What we're focusing on here for growth, 3 different vectors. Let's first talk markets. We do have leadership positions in the key markets that we expect to grow in for both of these businesses. The folks understand the market needs, where there are opportunities to bring new products or new formulations, new solutions to our customers. We're out about doing that.
We've got a great set of products. You'll see, as I walk through this, a broad range of products for both of these businesses. What that means is, is we go to customers and we're trying to satisfy needs. We've got a lot of tools in the toolbox, and probably more likely that we have a solution than competitors has much narrower product line.
Couple that with people that really understand how to apply these products. This is not one size fits all. They do not just drop in. They have to work with customers, blending what we have with other materials in their shop in order to produce the products, to get the performance they need. It's a skill we've got that we're very deep end, and we're leveraging that with our customers to drive growth opportunities.
Speaking of customers, we've got good relationships now. We're working well within that. But we want to take that to the next level, and they want us to take that to the next level. Our customers are looking for ways to grow, and they're actually looking back upstream at their suppliers for enabling ways to grow. We're looking for suppliers that can do that, and we've got some very interested customers who want to work specifically with us to help them satisfy the needs that they have. They also see us, and our commitment to the business, adding the capacity they need. They're really concerned, because they get these great new products. Are they're going to have enough? And they see our commitment and the capacity that we're adding and they want to stay with us.

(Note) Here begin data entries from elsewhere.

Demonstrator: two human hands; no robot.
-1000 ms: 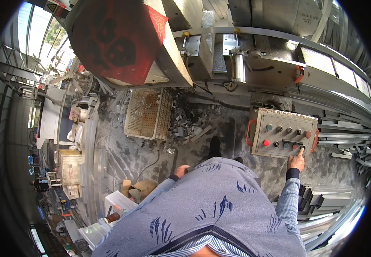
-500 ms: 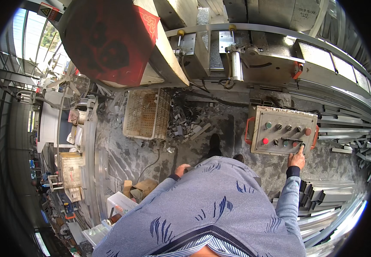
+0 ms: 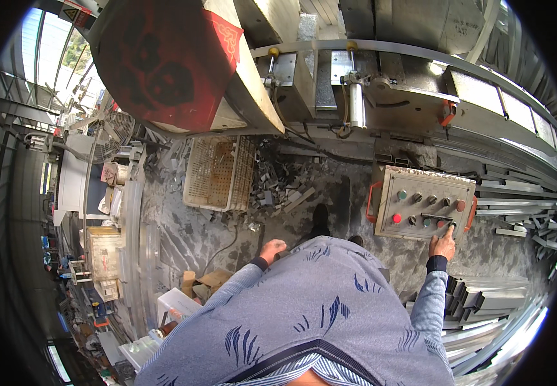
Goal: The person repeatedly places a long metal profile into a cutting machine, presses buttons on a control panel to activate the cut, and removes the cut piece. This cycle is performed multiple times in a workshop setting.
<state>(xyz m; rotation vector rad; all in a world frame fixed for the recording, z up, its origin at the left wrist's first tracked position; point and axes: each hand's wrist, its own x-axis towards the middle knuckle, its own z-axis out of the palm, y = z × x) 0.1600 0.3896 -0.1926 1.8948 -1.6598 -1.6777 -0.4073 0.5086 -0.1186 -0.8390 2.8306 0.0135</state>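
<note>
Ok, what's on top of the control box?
Two rows of round buttons and knobs, one bright red. A finger of the right hand partly covers the lower right control, so its full shape cannot be seen.

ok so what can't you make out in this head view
All in the head view:
Control panel: the spot under the right hand, covered by its finger.
Left hand: palm and anything in it, hidden by the hand itself.
Right shoe: mostly hidden by the leaf-print garment.
Metal profiles at right: some ends cut off by the dark rim.

Head-worn fisheye, facing down, wide view, rim details perhaps unclear
</note>
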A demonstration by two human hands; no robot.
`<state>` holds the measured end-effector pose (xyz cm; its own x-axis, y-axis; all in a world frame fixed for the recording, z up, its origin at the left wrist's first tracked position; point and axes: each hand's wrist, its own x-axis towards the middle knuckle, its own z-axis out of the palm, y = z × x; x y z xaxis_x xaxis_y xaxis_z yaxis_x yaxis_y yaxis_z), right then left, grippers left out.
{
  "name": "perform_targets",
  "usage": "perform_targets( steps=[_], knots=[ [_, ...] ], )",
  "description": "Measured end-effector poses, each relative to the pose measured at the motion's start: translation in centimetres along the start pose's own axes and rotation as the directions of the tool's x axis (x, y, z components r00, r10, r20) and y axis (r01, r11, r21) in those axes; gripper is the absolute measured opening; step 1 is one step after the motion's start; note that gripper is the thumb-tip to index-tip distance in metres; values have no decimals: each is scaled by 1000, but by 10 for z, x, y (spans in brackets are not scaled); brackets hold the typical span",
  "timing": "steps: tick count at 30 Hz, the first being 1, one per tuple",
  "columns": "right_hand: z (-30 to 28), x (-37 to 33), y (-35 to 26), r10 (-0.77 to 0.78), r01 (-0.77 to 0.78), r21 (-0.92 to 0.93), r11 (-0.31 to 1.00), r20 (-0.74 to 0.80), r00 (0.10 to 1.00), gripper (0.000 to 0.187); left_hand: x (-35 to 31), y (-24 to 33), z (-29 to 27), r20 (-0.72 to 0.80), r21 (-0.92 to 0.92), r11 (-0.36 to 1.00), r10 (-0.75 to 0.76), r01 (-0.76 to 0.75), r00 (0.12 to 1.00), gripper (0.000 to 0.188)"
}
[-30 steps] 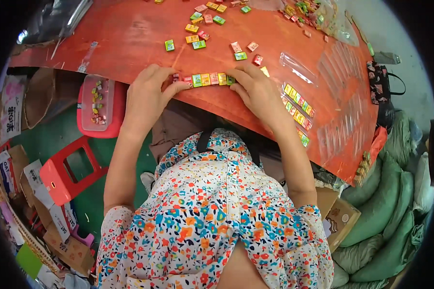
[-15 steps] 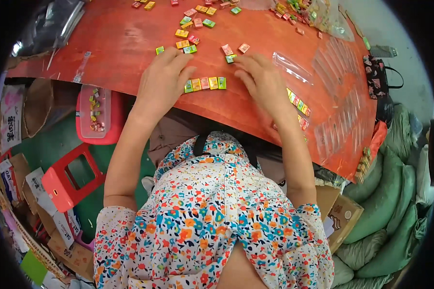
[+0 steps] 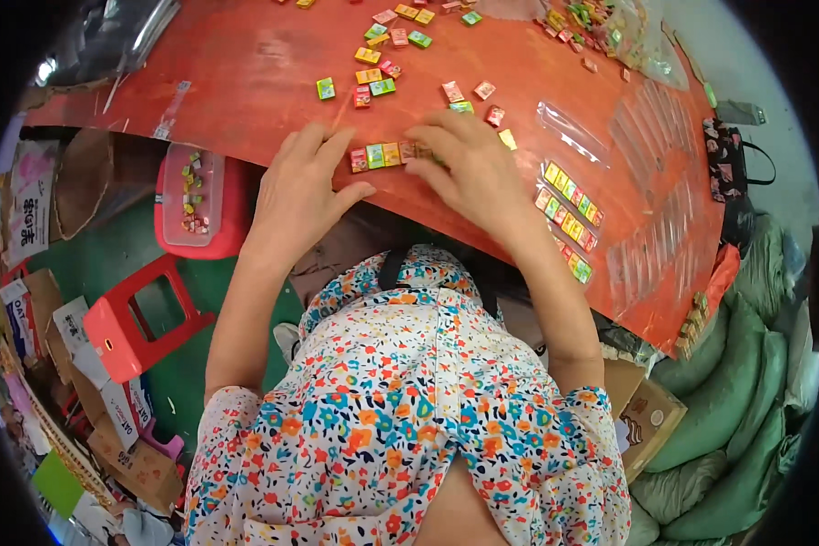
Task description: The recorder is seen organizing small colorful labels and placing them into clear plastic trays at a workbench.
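Observation:
A short row of small coloured boxes (image 3: 383,155) lies on the red tabletop, straight ahead of me. My left hand (image 3: 302,187) is beside the row's left end, its fingers spread and thumb apart, with nothing in it. Over the right end, my right hand (image 3: 469,168) has its thumb on the near side and index finger on the far side of the boxes. Those fingers shade and partly cover the end boxes. Just beyond my hands lie loose boxes: a green one (image 3: 326,88), a red one (image 3: 362,96) and another red one (image 3: 494,116).
Finished-looking rows of boxes (image 3: 573,194) lie to the right, near clear plastic sleeves (image 3: 651,237). A plastic bag (image 3: 642,41) stands at the far right. Below the table's left edge are a plastic tub (image 3: 211,200) and a red stool (image 3: 146,314); green sacks (image 3: 723,391) lie at right.
A red box now sits at the row's left end. My left hand has drawn back from the loose boxes; my right hand has moved left onto the row's right end. The view has shifted slightly.

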<state>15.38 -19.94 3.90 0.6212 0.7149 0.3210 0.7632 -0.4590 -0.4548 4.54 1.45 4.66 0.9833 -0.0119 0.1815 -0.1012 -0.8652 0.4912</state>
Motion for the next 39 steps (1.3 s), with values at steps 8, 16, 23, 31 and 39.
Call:
perform_targets(
  steps=[8,16,23,31,39],
  knots=[
    [40,23,-39,-167,168,-34,985,24,986,38,-19,-16,-9,-34,-6,989,-148,147,988,59],
    [8,22,-22,-54,59,144,988,-41,998,32,-5,-18,7,-176,-91,996,-28,12,984,51],
    [-8,-1,-1,70,-74,81,994,45,997,31,11,-3,39,-163,68,984,175,-166,971,35],
    [17,11,-24,-121,122,-14,992,66,990,34,-5,-20,30,-163,51,991,128,-121,978,35],
    [21,8,-15,-137,141,-97,985,43,990,39,-11,-16,21,-145,-10,1000,23,-25,989,47]
  ],
)
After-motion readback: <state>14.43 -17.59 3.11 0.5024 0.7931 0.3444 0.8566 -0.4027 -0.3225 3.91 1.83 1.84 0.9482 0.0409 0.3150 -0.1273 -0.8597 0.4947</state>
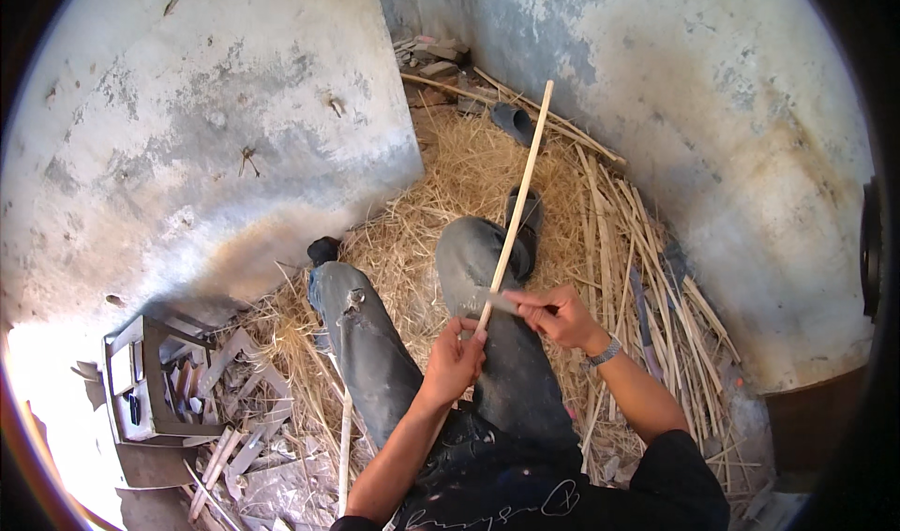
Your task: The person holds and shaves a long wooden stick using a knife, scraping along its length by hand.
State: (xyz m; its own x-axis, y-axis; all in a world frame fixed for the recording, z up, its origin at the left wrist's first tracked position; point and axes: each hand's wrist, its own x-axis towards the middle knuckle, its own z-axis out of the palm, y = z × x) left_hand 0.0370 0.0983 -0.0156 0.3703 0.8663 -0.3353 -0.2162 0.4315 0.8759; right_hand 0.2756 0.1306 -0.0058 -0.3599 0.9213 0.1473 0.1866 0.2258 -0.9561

Just think about the market from an end user and worldwide standpoint. First off, we are selling into the markets you see here. What you don't you see here on this chart that I'll hit more is that we're not just riding the end-use market growth rates for any particular one of these. There are several cases where we've got products that are enabling our customers to make better products that they can then go take share with, while we're offering substitutes for what they're currently using that are growing faster than their end use. We've got growth drivers within some of these markets higher than the trend for the markets themselves.
From a geographic standpoint, you see the footprint as you blend all this together. I should make a distinction here, the adhesives part of this business is growing, driven by a lot demographics, rising standard of living, that means a lot of their focus is in Asia.
The plasticizers part of this business, counterintuitively, a lot of their opportunity is North America and Europe, because a big part of the growth story there is substitution of our products for incumbent products. We play where there's a large base of incumbent products, and where people are interested in switching, and right now that pretty well describes North America and Europe.
Let me talk about adhesives more specifically. First off, we call this adhesives. What we're selling is a component to making -- or components to making adhesives. We work with adhesives producers who typically start with some polymer, and these are polymers made in very large quantities. They're not very customized for any particular adhesives use for sure.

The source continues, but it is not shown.